No existen razones para esperar peras de los olmos. Y sin embargo la fe forma parte de la naturaleza humana, tendemos a creer más allá de la lógica y de las experiencias vividas.
Abierto un nuevo período político, lo llaman legislatura, quien más y quien menos alberga la esperanza de que populares y socialistas puedan volver a hablar de las cosas que a todos importan. Aunque no haya un solo dato del que colgar tamaña ilusión. Es más, el hecho de que Zapatero y Rajoy ni se saludaran la pasada semana en el acto oficial que honraba a los muertos del 11-M es el peor síntoma posible del estado de la situación.
Lo extraño es que no se abran horizontes distintos, que no irrumpa en el escenario una nueva ola de ciudadanos libres y dispuestos a despabilar a los atenazados por la pesadilla del mal menor, a los instalados en lo malo conocido; a romper con tanta trinchera berroqueña levantada a golpe de prejuicios y mala leche.
Terminará por ocurrir; la duda estriba en el cuándo, en cuánto tiene que llegar a deteriorarse la convivencia para abrirse la crisis. De la lisis a la crisis.
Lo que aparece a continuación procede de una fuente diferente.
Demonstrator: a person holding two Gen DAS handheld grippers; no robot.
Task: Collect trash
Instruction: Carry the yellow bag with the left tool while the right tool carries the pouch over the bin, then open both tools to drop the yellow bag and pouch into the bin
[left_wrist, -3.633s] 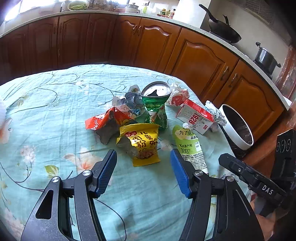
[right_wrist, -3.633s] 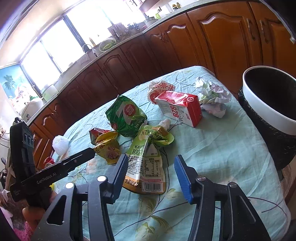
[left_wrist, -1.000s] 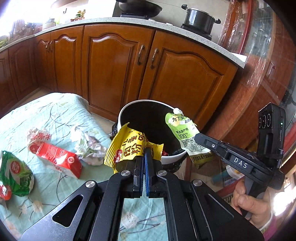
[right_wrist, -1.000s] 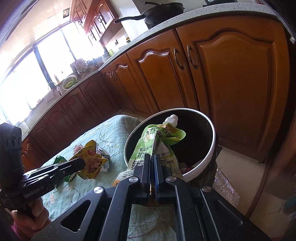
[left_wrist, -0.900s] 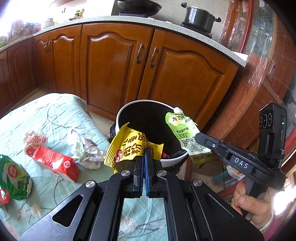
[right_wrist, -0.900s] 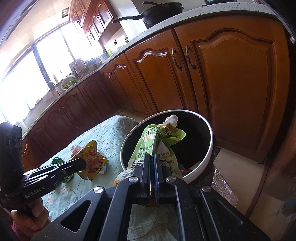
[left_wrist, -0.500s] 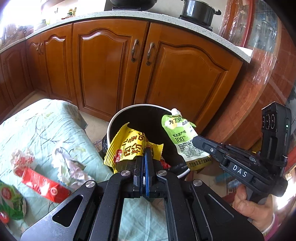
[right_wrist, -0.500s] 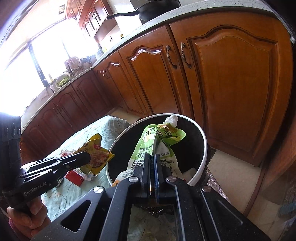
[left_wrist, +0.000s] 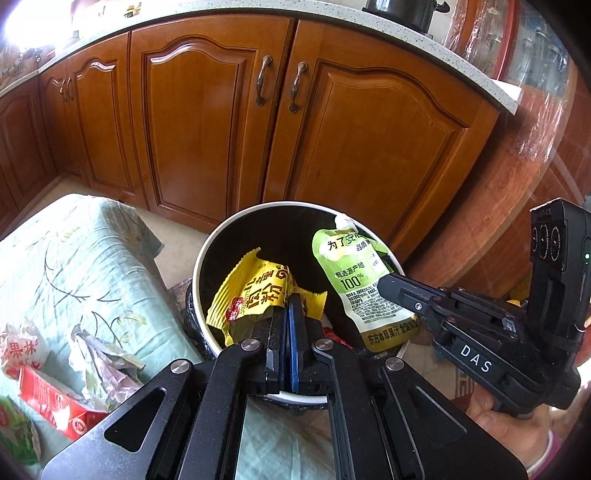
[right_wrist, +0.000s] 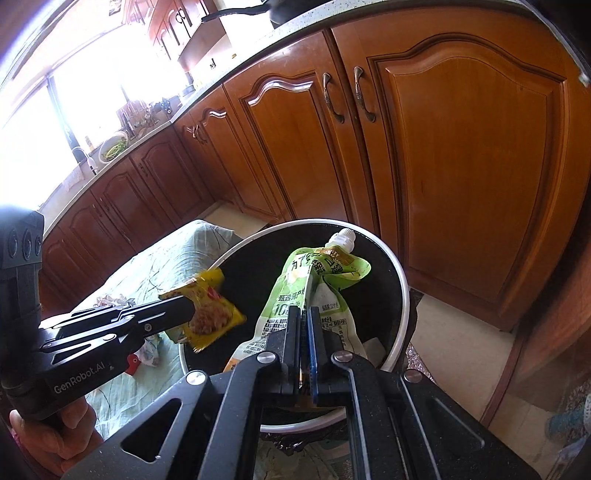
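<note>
My left gripper (left_wrist: 287, 308) is shut on a yellow snack wrapper (left_wrist: 255, 291) and holds it over the mouth of the white-rimmed black trash bin (left_wrist: 236, 229). My right gripper (right_wrist: 304, 314) is shut on a green spouted juice pouch (right_wrist: 314, 280), also over the trash bin (right_wrist: 402, 295). The pouch (left_wrist: 354, 280) shows beside the wrapper in the left wrist view, and the wrapper (right_wrist: 207, 314) shows in the right wrist view. Some trash lies at the bottom of the bin.
The table with a light green floral cloth (left_wrist: 74, 258) stands left of the bin. On it lie a red milk carton (left_wrist: 51, 402), crumpled paper (left_wrist: 103, 365), a white snack bag (left_wrist: 22, 350) and a green bag (left_wrist: 14, 435). Wooden cabinets (left_wrist: 295, 129) stand behind the bin.
Both grippers have moved from beside the table to over the bin's mouth, still holding the wrapper and the pouch. The bin now sits lower and more centred in both views.
</note>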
Mientras, las ganas de que las cosas vayan bien mantienen en pié esperanzas tantas veces insatisfechas. Porque, además, no suele ser cierto que los políticos tomen nota de sus errores, como tampoco lo es que los votos comporten mandatos imperativos más allá de lo que cada candidato ofreció. Y en eso de ofrecer no se lucieron, por cierto. Ni una meta, próxima o lejana. Ni una razón para soñar un escenario mejor.
Y sin embargo, hay cosas serias de las que podrían comenzar a resolver Zapatero y Rajoy antes de bisar la goyesca tragedia del garrotazo y tentetieso. Por ejemplo, salvar la administración de justicia. Salvarla de la partitocracia y de la prevaricación; desenterrar a Montesquieu y sepultar el uso alternativo del Derecho. Sería como empezar el principio.